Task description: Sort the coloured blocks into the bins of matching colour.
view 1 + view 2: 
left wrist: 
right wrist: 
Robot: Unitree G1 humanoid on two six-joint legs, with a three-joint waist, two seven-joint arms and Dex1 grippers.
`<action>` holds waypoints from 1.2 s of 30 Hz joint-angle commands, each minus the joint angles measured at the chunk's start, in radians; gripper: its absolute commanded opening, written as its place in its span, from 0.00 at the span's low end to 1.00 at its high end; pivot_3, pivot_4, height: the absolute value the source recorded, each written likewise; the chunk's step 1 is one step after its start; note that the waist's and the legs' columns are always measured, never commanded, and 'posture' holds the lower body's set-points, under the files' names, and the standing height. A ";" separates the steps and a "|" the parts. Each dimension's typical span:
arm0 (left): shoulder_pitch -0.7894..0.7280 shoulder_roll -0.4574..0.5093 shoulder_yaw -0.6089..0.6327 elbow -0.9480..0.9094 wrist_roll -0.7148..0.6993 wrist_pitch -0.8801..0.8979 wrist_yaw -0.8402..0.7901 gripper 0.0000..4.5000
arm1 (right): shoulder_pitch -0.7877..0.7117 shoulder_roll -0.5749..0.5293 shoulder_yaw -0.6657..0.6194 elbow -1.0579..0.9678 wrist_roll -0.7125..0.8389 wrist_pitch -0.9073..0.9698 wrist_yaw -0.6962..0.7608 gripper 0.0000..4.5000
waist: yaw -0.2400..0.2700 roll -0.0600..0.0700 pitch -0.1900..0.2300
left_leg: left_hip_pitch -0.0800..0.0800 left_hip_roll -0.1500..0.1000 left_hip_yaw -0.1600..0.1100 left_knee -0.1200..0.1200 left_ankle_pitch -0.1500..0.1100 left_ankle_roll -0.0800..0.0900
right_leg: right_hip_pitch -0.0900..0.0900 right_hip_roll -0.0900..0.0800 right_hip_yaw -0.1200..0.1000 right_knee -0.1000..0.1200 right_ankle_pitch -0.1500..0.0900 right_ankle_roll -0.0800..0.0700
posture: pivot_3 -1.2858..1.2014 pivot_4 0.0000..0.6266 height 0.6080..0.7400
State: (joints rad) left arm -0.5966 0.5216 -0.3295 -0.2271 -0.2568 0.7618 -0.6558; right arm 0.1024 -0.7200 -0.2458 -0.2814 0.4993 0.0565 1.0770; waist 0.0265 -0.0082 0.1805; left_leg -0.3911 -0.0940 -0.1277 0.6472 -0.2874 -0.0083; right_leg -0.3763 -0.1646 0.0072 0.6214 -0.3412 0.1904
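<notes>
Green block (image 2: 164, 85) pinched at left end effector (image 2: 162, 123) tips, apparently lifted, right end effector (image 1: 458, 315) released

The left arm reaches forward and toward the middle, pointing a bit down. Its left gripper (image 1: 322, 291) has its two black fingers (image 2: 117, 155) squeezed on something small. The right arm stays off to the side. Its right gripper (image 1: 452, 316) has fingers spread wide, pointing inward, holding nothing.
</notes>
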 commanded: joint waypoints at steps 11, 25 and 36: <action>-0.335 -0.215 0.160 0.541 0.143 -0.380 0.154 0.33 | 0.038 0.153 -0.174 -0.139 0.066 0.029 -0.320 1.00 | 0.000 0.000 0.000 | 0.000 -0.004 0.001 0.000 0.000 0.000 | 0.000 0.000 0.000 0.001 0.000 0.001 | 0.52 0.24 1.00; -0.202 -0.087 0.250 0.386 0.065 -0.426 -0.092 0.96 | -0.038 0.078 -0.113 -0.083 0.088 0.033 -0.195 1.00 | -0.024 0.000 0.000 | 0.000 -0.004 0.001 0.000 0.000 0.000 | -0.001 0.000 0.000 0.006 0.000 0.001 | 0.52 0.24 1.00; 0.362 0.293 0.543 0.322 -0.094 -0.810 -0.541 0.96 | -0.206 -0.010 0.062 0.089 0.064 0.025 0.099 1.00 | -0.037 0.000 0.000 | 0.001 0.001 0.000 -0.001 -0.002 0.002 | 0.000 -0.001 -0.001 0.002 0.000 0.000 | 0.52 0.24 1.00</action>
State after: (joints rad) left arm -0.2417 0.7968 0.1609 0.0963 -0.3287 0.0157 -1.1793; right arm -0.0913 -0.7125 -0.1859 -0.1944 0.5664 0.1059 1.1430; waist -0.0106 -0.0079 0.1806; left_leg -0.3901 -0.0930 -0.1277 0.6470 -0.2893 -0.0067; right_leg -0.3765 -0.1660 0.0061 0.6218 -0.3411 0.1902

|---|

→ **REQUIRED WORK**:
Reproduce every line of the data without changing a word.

→ **PROBLEM SOLUTION**:
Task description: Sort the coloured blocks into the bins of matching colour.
view 1 + view 2: 
left wrist: 
right wrist: 
Robot: Unitree G1 humanoid on two six-joint legs, with a three-joint waist, two seven-joint arms and Dex1 grippers.
`<action>` holds waypoints from 1.2 s of 30 Hz joint-angle commands, each minus the joint angles measured at the chunk's start, in radians; gripper: its absolute commanded opening, written as its place in its span, from 0.00 at the span's low end to 1.00 at its high end; pivot_3, pivot_4, height: the absolute value the source recorded, each written likewise; the chunk's step 1 is one step after its start; note that the waist's and the legs' columns are always measured, never commanded, and 'posture' holds the lower body's set-points, under the files' names, and the standing height. A ";" separates the steps and a "|" the parts. Each dimension's typical span:
arm0 (left): shoulder_pitch -0.7894..0.7280 shoulder_roll -0.4574..0.5093 shoulder_yaw -0.6089..0.6327 elbow -0.9480..0.9094 wrist_roll -0.7148..0.6993 wrist_pitch -0.8801..0.8979 wrist_yaw -0.8402..0.7901 gripper 0.0000..4.5000
arm1 (right): shoulder_pitch -0.7877..0.7117 shoulder_roll -0.5749..0.5293 shoulder_yaw -0.6657..0.6194 elbow -1.0579..0.9678 wrist_roll -0.7125..0.8389 wrist_pitch -0.9073..0.9698 wrist_yaw -0.6962..0.7608 gripper 0.0000..4.5000
waist: yaw -0.2400..0.2700 roll -0.0600..0.0700 pitch -0.1900..0.2300
left_leg: left_hip_pitch -0.0800..0.0800 left_hip_roll -0.1500..0.1000 left_hip_yaw -0.1600..0.1100 left_knee -0.1200..0.1200 left_ankle_pitch -0.1500..0.1100 left_ankle_roll -0.0800..0.0900
right_leg: right_hip_pitch -0.0900..0.0900 right_hip_roll -0.0900..0.0800 right_hip_yaw -0.1200..0.1000 right_knee -0.1000..0.1200 right_ankle_pitch -0.1500..0.0900 right_ankle_roll -0.0800..0.0700
posture: pivot_3 -1.2858..1.2014 pivot_4 0.0000..0.6266 height 0.6080..0.7400
State: (joints rad) left arm -0.5966 0.5216 -0.3295 -0.2271 -0.2568 0.7618 -0.6558; right arm 0.1024 -0.7200 -0.2458 -0.2814 0.4993 0.0565 1.0770; waist 0.0265 -0.0082 0.1805; left_leg -0.3911 -0.0940 -0.1277 0.6472 -0.2874 -0.0083; right_leg -0.3763 -0.1646 0.0072 0.6214 -0.3412 0.1904
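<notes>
Green block (image 2: 164, 85) pinched at left end effector (image 2: 162, 123) tips, apparently lifted, right end effector (image 1: 458, 315) released

The left arm reaches forward and toward the middle, pointing a bit down. Its left gripper (image 1: 322, 291) has its two black fingers (image 2: 117, 155) squeezed on something small. The right arm stays off to the side. Its right gripper (image 1: 452, 316) has fingers spread wide, pointing inward, holding nothing.
</notes>
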 commanded: joint waypoints at steps 11, 25 and 36: <action>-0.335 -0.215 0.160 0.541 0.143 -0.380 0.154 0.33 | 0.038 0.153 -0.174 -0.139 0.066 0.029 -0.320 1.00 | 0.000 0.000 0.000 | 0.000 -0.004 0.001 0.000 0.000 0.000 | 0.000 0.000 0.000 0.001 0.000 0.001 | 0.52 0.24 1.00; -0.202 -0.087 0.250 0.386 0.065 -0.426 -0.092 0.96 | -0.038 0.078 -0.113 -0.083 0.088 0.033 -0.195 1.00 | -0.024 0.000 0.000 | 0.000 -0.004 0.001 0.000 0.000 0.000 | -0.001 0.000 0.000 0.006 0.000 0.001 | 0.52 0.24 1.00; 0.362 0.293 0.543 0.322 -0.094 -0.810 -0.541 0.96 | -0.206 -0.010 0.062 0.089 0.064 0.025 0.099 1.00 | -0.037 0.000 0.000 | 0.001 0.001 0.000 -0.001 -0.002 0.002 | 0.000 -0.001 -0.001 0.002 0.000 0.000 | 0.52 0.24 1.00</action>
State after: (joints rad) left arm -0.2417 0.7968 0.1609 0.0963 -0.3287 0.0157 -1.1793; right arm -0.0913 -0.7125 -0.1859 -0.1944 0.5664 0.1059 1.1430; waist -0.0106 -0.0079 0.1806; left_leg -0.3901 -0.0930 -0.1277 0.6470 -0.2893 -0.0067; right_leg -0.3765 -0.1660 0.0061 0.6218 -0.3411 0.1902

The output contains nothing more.